## EXERCISE PROMPT:
Pull every line that includes the word "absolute" from the data.

Data excerpts
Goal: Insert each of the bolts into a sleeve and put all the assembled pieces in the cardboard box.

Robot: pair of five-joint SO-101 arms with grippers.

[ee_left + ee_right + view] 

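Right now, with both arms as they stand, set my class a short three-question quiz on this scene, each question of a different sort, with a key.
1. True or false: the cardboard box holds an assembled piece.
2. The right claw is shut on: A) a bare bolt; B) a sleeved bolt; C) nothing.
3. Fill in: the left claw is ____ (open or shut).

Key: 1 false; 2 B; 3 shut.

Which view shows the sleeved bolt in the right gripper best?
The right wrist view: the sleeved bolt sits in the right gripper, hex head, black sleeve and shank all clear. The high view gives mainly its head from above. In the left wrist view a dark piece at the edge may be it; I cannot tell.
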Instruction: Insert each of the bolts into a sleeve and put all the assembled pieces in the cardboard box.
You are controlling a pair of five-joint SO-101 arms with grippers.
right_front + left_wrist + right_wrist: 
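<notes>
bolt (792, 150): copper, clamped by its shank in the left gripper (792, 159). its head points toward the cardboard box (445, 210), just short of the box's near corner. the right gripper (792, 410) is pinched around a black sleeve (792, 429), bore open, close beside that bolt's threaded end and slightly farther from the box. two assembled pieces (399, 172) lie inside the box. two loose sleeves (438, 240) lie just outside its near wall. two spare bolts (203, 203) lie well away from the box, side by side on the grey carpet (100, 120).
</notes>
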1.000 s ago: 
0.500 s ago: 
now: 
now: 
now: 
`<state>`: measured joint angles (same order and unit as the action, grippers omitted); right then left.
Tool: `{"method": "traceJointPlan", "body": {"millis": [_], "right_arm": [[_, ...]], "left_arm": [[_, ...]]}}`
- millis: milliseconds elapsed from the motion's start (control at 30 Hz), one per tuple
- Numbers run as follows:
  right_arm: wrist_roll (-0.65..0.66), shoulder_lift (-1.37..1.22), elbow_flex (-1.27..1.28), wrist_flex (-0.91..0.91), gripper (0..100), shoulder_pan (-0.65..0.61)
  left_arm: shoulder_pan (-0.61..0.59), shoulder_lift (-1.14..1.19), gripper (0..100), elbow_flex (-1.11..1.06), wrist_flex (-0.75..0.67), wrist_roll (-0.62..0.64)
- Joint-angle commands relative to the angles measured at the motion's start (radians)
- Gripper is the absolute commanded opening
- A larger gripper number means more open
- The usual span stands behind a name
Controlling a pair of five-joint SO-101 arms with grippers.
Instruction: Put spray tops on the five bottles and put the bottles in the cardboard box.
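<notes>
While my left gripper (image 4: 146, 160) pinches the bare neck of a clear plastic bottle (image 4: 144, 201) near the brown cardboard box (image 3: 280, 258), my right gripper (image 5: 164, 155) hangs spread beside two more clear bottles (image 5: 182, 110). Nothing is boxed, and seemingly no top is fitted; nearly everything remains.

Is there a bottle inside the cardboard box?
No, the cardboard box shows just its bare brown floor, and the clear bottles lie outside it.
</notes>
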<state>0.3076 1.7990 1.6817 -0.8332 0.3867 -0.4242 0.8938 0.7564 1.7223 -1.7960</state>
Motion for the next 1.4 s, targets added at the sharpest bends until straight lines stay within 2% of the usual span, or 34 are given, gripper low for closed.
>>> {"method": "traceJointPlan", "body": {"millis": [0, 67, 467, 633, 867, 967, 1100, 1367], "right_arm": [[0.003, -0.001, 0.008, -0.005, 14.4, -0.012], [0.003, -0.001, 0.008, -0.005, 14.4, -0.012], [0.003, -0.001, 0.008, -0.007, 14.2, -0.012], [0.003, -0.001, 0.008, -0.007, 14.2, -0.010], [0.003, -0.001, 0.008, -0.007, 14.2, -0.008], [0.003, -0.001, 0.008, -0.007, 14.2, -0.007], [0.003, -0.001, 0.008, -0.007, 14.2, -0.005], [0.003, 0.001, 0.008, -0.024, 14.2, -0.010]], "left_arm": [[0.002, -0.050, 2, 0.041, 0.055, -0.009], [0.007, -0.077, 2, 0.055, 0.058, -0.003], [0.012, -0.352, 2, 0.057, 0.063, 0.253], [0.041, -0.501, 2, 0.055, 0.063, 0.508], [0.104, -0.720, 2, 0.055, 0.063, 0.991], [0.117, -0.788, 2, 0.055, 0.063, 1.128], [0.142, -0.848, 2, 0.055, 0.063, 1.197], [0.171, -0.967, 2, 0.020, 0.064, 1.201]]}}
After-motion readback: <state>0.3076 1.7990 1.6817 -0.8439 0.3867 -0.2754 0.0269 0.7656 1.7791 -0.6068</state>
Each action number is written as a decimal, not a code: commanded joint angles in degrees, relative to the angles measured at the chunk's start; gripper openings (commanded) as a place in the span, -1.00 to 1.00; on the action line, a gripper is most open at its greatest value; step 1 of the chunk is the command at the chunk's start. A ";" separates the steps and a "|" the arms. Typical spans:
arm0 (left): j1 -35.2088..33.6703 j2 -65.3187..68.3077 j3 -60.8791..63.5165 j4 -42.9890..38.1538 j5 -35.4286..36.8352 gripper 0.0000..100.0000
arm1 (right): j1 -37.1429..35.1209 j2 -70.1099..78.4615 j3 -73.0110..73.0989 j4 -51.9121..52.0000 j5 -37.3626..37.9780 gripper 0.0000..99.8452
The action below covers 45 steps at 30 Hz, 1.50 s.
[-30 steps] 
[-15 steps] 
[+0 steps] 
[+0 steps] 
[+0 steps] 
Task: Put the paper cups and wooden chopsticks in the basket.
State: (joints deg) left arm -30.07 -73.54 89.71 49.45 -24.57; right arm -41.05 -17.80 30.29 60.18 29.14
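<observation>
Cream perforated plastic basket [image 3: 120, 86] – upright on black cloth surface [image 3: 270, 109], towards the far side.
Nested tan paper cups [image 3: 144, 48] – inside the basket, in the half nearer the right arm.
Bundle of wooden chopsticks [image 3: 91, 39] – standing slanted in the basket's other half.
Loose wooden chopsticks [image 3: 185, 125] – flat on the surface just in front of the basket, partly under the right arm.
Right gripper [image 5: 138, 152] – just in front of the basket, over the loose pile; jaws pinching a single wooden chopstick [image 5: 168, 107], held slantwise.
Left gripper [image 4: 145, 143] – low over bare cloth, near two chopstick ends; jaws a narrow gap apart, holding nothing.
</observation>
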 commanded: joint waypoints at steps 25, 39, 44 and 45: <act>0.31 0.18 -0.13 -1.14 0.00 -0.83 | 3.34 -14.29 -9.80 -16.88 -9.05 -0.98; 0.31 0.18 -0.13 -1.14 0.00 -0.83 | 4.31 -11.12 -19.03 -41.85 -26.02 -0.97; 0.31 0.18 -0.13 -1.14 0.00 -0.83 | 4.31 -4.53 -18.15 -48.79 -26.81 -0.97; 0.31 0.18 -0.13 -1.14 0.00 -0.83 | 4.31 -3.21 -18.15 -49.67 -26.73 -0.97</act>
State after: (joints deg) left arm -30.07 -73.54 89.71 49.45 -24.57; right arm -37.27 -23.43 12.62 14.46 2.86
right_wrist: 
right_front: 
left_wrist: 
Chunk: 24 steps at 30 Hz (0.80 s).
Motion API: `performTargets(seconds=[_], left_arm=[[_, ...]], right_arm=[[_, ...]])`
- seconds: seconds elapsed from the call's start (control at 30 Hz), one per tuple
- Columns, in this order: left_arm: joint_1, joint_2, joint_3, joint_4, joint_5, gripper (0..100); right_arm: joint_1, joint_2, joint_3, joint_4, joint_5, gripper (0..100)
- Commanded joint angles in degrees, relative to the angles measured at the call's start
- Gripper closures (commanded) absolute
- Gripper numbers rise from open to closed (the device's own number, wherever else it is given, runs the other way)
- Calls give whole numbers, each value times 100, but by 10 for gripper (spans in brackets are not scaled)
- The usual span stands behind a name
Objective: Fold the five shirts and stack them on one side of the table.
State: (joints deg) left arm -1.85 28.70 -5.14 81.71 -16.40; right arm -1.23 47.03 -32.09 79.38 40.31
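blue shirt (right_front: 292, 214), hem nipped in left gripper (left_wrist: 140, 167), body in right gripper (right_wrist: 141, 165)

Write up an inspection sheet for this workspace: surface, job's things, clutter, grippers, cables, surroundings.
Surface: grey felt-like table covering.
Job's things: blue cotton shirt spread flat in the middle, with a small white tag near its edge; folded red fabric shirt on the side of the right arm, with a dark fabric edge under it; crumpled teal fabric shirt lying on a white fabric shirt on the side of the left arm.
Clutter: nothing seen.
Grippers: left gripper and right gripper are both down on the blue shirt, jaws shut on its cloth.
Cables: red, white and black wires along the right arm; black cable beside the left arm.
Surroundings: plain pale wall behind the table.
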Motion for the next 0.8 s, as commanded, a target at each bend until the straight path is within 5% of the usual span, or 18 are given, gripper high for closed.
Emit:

## TASK RESULT:
- Gripper is the absolute commanded opening
- Gripper closures (commanded) absolute

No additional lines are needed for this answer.